Она так увлеклась спором, что забыла о постороннем, но он деликатно напомнил о себе.

— Извините меня, если я вам помешал и нарушил распорядок вашего дня. Язвич, — и он поклонился.

Язвич. Это имя к нему подходило. Он мог быть только Язвичем и ни кем другим.

— Вы Язвич? — для чего-то спросил я, словно сомневаясь.

— Язвич, — ответил он охотно. — Густав Адольфович. Можете в этом не сомневаться. Мое имя и безупречное поведение всем известно, так же как и страховое общество, которое я представляю.

Ирина, по-видимому, не слышала этих слов, а может, и слышала, но не придала им никакого значения. Она хотела объяснить себе необъяснимый факт, но факт не давался, он затеял с Ириной какую-то странную лукавую игру, опровергая опыт и здравый смысл, которым Ирина очень гордилась. Действительно, не мог же скелет превратиться в живого человека, значит, это вор или, еще хуже, какой-нибудь белогвардеец, спрятавшийся от погони.

Повернувшись к незнакомцу и оглядывая его с ног до головы своими калмыцкими глазами, на этот раз почти вылезшими из узкой прорези наружу, она строгим голосом повторила свой вопрос:

— Кто вы? И как попали сюда?

— Язвич я. Страховой агент Язвич, — ответил незнакомец чрезвычайно приятным, необыкновенно звучным и вежливым голосом. — Язвич. Пришел застраховать ваши вещи.

— Но, во-первых, у меня нет никаких вещей, кроме взятого напрокат скелета. Его я почему-то не вижу. А во-вторых, сейчас революция, гражданская война. И по этой причине никто не страхует свое имущество. Все страховые компании давно не существуют.

Незнакомец, называвший себя страховым агентом Язвичем, развел руками.

— Хорошо, — согласился он. — Допустим, сейчас революция, как вы говорите, гражданская война и страховые компании уже не существуют. Но как же тогда объяснить, почему я оказался в вашей комнате? Уж не думаете ли вы, что я вор?

— Вы хуже вора.

— Почему хуже?

— Сами знаете — почему. Объясните лучше, как вы оказались в шкафу?

— Как я оказался в шкафу? Не мешайте. Я, кажется, вспомнил. Я вышел в девять часов утра. Это был, если я не ошибаюсь, четверг, семнадцатое февраля тысяча девятьсот второго года.

— Тысяча девятьсот второго? — перебила его Ирина. — А сейчас тысяча девятьсот двадцатый. Где же вы провели восемнадцать лет?

— Не знаю.

— Зато я знаю.

Тут я вынужден произнести тривиальную фразу. В женщинах много детского. А когда ребенок попадает в логический тупик, он начинает плакать. Расплакалась и Ирина. Устроила мне форменную истерику.

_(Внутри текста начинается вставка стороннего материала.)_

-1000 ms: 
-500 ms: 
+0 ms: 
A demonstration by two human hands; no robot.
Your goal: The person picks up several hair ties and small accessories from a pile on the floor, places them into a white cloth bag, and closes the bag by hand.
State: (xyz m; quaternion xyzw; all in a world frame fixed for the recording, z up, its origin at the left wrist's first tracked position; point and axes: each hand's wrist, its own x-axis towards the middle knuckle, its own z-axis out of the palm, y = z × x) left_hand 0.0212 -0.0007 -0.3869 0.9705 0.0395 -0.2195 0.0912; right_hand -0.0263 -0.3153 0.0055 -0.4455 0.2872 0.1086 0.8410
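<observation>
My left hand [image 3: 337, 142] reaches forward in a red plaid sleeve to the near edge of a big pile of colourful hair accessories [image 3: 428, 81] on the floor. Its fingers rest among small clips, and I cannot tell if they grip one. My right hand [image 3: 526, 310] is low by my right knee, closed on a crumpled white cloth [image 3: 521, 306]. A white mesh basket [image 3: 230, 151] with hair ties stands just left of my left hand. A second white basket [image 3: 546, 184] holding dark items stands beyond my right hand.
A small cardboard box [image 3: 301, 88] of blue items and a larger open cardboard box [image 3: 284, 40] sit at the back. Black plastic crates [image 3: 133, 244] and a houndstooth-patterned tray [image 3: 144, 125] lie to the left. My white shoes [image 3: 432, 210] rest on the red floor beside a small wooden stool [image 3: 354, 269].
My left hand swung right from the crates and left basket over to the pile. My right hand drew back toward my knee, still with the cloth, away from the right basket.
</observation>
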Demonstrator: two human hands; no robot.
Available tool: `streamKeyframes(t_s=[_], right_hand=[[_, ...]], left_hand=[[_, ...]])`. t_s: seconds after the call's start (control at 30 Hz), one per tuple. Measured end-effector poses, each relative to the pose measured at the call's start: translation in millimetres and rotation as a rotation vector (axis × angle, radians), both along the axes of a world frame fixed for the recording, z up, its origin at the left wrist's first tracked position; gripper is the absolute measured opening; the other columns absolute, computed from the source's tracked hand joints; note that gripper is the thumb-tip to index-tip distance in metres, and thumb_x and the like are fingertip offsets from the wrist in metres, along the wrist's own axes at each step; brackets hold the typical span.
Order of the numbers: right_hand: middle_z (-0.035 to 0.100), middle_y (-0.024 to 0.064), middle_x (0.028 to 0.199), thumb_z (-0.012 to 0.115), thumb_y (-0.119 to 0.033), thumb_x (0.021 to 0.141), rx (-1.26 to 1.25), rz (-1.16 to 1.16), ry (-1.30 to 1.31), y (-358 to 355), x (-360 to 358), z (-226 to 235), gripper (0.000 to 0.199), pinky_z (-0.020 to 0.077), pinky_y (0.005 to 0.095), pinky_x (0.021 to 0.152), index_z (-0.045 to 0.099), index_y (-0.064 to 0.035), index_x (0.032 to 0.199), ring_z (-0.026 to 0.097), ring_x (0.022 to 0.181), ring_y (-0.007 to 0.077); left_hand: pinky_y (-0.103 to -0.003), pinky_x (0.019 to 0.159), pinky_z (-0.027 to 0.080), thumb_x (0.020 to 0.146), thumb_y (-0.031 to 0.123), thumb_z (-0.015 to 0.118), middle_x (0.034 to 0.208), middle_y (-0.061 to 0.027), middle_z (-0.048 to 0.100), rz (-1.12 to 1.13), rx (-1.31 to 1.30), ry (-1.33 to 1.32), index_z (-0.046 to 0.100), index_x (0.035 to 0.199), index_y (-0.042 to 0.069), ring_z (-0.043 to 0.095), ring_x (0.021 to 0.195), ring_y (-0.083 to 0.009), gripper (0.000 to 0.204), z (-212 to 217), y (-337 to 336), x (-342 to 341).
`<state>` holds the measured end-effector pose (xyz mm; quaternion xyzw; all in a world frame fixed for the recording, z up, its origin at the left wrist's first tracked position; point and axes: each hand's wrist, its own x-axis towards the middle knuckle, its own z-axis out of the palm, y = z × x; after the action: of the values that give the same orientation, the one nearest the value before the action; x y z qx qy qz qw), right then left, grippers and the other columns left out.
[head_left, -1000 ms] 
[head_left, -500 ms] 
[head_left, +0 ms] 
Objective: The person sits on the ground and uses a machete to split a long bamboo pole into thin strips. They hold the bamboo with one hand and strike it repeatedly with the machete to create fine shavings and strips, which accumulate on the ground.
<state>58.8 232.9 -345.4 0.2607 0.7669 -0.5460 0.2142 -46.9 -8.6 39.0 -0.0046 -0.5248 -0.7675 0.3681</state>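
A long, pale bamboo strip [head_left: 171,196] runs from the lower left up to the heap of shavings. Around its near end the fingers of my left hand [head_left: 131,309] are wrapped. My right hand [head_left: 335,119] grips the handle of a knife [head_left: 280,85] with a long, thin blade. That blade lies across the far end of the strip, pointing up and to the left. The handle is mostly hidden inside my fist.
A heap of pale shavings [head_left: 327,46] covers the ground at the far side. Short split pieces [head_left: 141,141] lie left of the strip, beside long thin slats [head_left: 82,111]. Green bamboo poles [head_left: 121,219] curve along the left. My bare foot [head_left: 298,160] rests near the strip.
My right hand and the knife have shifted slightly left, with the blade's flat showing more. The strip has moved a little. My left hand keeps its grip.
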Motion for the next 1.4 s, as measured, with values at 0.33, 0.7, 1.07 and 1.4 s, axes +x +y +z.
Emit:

— Это было! Было! — кричала она.

— Где было? — спросил я. — Когда?

— В твоем фантастическом романе. Там тоже время текло обратно и скелет превращался в страхового агента. Если бы контрразведчики не забрали бы и не унесли рукопись, я бы тебе доказала.

— Не было никакой рукописи!

— Нет, была! Была! — кричала Ирина, и слезы обильно текли из ее сливоподобных калмыцких глаз. — И я догадываюсь. Ты пригласил актера и оставил его в шкафу, чтобы меня испугать. Это все твои сумасшедшие штучки. Сам в тюрьме сошел с ума и хочешь свести других.

Язвич стоял со сконфуженным видом, словно и в самом деле был в тайном сговоре со мной. А я стоял и думал, — ну, дело дрянь, Офелия опять принялась за свою игру с временем, не считаясь ни с фактами, ни с опытом, ни с нервами людей, перенесших гражданскую войну.